- _TASK ITEM_: Among the lines below, take the one holding "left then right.", the one holding "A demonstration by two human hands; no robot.", and all lines between them. Set them down exactly.

- _SUPPLIED DATA_:
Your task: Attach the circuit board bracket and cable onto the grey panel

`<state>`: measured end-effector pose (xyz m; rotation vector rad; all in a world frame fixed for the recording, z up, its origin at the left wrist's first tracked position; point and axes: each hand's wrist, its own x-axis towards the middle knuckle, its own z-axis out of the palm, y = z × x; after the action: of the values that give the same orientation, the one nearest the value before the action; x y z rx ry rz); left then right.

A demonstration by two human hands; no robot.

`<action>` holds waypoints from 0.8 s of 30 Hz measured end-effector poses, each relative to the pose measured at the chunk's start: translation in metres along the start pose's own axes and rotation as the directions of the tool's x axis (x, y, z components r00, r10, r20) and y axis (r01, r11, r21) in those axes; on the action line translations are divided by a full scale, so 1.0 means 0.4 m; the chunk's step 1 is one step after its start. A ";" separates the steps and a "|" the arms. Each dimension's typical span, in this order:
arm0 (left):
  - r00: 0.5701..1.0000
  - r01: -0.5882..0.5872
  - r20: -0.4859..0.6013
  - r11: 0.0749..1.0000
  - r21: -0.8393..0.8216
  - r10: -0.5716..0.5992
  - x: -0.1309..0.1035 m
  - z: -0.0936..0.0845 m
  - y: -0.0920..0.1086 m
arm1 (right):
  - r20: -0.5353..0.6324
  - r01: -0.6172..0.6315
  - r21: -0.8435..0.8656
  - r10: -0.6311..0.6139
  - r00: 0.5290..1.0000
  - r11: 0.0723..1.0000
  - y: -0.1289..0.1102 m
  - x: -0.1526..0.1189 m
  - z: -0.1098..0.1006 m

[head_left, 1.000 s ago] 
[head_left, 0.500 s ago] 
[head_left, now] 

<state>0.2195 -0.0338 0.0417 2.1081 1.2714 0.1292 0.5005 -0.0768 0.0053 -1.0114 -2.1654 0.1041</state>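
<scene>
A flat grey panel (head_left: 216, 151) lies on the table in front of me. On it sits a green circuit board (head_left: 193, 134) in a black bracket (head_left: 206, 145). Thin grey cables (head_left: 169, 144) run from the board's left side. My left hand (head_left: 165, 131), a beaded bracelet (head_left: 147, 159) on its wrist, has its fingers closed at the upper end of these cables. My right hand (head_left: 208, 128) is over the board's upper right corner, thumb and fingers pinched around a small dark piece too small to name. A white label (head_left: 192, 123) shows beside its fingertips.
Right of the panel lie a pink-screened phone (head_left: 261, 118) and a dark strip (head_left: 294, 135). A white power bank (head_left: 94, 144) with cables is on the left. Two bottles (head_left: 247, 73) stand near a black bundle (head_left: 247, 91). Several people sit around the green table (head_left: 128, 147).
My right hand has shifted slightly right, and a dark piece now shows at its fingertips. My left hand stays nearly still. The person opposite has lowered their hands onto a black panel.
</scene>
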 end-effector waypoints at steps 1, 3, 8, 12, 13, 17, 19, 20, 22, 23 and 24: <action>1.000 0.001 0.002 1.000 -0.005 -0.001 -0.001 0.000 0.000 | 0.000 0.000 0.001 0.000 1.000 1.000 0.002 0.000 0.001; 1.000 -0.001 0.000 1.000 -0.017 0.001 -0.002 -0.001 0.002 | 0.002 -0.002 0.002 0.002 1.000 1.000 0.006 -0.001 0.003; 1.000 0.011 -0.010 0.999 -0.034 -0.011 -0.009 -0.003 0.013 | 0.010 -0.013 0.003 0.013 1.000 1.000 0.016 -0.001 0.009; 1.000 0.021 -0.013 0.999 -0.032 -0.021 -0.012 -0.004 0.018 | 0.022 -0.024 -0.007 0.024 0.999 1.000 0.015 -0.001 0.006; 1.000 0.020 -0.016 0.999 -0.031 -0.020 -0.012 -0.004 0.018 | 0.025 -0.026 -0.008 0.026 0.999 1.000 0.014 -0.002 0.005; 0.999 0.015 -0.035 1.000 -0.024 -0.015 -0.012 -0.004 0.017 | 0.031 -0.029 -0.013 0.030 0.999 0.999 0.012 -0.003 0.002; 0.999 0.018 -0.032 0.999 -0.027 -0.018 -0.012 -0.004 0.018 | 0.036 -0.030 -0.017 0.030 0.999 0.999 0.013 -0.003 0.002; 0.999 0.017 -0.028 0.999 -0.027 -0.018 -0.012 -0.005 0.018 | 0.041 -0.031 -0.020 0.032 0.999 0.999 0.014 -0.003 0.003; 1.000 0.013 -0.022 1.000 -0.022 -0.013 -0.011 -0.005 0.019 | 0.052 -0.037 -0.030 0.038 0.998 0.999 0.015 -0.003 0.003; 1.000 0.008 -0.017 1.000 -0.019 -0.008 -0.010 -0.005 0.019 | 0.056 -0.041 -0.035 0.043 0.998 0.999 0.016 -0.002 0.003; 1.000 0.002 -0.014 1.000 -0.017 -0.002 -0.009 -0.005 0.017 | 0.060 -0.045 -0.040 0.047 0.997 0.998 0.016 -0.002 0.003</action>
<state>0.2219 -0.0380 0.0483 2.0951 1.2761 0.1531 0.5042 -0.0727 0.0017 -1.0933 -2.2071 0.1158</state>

- _SOLUTION TO THIS PROBLEM_:
`<state>`: measured end-effector pose (xyz m; rotation vector rad; all in a world frame fixed for the recording, z up, its origin at the left wrist's first tracked position; point and axes: each hand's wrist, its own x-axis towards the middle knuckle, its own z-axis out of the palm, y = z × x; after the action: of the values that give the same orientation, the one nearest the value before the action; x y z rx ry rz); left then right.

A demonstration by two human hands; no robot.

That finishes the output for this exercise.